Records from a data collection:
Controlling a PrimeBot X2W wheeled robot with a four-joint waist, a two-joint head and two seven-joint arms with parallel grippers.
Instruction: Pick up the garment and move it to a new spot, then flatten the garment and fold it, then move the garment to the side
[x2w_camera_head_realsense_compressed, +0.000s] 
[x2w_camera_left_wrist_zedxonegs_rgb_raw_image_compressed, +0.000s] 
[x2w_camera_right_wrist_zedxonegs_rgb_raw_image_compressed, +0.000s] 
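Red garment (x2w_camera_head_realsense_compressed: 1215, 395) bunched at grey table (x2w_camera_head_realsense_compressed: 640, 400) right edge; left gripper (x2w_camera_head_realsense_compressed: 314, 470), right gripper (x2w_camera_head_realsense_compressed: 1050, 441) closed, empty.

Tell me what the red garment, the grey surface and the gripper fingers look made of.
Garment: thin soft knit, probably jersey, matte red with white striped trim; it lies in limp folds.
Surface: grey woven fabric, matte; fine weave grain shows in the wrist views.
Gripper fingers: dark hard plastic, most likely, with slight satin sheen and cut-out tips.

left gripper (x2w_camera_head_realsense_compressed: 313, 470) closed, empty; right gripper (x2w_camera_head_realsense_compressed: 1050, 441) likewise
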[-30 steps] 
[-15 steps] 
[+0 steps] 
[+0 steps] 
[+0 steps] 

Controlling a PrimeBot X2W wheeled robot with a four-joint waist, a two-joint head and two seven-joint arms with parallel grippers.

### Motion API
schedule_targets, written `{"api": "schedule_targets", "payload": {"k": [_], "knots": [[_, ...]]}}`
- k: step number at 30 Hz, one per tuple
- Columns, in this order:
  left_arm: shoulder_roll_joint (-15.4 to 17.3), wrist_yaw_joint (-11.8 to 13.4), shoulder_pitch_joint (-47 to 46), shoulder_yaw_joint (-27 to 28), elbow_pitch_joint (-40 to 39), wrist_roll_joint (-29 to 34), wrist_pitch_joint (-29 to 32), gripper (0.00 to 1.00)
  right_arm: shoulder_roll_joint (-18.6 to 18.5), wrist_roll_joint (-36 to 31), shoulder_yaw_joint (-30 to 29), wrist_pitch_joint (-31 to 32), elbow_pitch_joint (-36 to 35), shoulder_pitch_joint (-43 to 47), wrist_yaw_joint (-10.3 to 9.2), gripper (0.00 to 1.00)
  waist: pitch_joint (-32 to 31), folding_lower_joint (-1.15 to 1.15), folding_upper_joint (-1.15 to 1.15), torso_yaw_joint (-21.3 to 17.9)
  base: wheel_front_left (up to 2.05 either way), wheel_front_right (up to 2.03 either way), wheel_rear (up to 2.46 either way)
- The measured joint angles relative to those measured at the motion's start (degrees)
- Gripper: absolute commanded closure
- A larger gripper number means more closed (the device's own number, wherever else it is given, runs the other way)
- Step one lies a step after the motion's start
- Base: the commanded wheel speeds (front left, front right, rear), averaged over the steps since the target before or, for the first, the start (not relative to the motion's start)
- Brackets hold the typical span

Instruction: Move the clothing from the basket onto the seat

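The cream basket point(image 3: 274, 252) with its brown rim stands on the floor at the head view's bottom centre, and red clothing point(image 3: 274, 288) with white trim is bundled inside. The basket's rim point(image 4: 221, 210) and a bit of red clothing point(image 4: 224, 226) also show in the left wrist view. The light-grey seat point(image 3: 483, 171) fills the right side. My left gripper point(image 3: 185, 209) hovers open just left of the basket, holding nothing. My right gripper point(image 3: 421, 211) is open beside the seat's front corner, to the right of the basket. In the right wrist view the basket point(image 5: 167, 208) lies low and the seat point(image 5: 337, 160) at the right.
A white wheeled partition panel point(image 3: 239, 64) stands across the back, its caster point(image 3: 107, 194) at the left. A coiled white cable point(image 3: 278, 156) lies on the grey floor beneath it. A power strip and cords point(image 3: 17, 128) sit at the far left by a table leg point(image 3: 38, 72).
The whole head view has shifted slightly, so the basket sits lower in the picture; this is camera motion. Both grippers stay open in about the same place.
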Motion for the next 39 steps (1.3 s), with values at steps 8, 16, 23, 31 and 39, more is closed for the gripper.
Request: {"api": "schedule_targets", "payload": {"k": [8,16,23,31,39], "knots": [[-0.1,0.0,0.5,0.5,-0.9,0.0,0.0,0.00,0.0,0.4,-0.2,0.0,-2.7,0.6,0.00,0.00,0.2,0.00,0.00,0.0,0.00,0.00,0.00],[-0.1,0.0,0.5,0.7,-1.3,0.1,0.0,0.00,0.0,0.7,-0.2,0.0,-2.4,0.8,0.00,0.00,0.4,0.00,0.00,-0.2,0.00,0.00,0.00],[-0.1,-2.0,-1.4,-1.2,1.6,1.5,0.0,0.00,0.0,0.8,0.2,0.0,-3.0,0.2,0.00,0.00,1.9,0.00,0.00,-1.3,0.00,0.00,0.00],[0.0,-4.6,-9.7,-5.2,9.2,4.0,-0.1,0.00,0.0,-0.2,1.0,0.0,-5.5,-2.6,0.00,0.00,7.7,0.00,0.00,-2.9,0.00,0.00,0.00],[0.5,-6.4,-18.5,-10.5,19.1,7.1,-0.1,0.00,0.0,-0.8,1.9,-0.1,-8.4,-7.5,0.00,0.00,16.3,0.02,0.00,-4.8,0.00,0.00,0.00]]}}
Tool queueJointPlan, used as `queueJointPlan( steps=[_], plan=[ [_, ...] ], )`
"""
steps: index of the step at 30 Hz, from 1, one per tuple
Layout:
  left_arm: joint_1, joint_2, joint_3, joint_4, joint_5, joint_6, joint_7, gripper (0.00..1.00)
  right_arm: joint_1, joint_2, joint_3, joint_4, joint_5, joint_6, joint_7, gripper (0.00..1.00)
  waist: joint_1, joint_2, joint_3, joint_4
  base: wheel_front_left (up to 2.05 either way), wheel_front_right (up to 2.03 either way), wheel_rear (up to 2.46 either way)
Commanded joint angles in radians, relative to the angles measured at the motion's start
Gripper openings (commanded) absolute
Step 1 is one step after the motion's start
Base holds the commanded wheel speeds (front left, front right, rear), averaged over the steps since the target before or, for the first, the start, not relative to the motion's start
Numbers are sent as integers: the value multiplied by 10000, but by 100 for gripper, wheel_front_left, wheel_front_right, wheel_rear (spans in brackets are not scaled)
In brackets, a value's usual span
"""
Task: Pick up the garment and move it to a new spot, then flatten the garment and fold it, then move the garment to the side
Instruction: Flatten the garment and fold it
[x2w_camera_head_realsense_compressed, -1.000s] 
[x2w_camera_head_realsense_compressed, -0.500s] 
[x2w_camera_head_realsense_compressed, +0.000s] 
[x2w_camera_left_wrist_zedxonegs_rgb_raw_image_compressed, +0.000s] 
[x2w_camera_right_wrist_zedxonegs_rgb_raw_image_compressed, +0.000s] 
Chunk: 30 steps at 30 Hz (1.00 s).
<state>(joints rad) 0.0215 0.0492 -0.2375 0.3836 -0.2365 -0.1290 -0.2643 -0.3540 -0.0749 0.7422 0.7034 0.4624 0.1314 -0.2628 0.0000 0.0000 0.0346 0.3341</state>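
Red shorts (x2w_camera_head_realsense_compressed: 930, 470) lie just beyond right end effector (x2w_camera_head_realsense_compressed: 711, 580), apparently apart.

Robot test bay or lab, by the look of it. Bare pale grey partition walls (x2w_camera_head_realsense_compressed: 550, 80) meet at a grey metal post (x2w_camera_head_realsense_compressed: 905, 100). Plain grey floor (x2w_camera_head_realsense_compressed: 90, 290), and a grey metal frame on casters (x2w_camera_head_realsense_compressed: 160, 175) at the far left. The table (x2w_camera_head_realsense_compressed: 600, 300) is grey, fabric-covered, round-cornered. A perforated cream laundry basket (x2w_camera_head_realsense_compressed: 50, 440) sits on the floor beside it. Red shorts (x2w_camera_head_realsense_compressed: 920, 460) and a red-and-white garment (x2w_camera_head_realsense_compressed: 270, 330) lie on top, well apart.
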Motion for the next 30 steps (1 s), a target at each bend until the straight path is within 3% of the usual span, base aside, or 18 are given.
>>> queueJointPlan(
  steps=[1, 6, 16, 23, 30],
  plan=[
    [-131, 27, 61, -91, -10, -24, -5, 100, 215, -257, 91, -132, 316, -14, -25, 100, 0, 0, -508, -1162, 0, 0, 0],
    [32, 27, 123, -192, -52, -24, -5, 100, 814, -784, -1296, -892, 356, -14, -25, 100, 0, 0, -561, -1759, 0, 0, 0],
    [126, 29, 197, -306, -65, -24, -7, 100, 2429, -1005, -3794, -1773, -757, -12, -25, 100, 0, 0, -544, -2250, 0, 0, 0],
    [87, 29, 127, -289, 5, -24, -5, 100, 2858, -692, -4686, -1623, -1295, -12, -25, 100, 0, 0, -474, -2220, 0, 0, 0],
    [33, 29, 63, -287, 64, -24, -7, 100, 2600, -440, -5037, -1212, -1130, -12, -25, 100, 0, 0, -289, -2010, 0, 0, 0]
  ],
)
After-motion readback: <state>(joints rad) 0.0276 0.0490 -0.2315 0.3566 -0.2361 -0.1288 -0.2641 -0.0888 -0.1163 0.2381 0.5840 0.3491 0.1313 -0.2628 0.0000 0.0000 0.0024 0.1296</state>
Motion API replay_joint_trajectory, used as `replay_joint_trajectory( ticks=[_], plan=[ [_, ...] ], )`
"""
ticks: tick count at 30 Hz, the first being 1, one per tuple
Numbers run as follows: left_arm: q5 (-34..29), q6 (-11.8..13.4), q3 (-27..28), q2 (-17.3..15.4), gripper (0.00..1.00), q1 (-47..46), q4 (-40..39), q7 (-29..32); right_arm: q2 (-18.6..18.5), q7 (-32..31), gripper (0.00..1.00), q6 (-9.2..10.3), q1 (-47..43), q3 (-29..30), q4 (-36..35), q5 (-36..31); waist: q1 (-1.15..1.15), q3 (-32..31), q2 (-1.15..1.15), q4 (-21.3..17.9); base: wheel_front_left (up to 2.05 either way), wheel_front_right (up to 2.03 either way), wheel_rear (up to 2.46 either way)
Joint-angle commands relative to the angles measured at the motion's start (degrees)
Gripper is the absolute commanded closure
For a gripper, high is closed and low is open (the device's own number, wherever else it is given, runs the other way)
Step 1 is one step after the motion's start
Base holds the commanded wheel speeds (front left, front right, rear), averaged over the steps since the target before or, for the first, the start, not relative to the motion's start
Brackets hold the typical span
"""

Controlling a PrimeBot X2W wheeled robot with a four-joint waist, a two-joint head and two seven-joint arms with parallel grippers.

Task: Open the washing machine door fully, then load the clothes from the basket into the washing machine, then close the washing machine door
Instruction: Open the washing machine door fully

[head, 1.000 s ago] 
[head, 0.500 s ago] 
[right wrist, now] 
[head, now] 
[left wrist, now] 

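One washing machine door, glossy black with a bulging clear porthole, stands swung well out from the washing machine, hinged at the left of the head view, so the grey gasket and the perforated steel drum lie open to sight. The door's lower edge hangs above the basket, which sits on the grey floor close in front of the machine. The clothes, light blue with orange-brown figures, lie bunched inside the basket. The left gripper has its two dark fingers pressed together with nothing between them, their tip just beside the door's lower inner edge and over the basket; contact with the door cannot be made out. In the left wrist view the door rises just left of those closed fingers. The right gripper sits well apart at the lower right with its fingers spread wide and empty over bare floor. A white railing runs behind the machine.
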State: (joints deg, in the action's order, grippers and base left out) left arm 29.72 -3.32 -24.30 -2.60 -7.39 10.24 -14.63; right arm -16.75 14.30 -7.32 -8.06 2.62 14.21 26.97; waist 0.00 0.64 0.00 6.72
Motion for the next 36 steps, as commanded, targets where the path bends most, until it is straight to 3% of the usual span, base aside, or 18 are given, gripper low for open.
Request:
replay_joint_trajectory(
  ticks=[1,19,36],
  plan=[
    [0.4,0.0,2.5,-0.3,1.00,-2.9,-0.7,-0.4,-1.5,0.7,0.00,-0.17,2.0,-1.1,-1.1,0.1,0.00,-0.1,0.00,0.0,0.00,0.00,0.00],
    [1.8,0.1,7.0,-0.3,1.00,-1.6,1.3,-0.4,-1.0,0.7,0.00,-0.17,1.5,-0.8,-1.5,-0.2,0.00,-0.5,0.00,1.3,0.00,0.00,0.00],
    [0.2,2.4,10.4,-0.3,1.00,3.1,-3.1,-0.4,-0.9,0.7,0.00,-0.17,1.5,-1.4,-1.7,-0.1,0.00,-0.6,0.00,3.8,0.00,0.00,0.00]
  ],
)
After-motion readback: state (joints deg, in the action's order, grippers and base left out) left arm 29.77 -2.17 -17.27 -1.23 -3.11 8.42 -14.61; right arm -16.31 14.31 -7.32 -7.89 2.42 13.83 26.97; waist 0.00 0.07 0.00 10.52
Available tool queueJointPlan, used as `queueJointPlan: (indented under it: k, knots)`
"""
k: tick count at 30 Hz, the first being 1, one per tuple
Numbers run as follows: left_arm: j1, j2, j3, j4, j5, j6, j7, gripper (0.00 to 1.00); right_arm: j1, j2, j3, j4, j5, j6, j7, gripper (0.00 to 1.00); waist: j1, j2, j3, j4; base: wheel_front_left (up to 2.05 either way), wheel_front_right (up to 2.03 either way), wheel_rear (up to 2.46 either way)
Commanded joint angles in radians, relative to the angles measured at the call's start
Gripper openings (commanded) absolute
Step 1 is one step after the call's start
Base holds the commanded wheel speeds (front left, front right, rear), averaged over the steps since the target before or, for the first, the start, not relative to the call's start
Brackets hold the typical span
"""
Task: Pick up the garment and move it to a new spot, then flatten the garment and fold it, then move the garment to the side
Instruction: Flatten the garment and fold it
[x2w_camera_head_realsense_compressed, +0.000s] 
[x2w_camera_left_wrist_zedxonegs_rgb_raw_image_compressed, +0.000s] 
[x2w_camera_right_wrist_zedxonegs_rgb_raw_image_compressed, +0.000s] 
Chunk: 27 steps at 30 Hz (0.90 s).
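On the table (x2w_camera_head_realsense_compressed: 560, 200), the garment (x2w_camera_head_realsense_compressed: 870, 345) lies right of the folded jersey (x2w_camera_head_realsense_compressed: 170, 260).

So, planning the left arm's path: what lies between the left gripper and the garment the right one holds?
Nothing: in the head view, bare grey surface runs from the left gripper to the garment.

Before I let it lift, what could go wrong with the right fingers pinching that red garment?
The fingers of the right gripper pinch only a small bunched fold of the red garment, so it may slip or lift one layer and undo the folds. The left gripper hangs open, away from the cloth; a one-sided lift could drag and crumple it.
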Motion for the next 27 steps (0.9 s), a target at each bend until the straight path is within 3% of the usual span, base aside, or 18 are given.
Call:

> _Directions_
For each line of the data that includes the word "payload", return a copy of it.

> _Response area_
schedule_targets, written `{"api": "schedule_targets", "payload": {"k": [_], "knots": [[_, ...]]}}`
Request: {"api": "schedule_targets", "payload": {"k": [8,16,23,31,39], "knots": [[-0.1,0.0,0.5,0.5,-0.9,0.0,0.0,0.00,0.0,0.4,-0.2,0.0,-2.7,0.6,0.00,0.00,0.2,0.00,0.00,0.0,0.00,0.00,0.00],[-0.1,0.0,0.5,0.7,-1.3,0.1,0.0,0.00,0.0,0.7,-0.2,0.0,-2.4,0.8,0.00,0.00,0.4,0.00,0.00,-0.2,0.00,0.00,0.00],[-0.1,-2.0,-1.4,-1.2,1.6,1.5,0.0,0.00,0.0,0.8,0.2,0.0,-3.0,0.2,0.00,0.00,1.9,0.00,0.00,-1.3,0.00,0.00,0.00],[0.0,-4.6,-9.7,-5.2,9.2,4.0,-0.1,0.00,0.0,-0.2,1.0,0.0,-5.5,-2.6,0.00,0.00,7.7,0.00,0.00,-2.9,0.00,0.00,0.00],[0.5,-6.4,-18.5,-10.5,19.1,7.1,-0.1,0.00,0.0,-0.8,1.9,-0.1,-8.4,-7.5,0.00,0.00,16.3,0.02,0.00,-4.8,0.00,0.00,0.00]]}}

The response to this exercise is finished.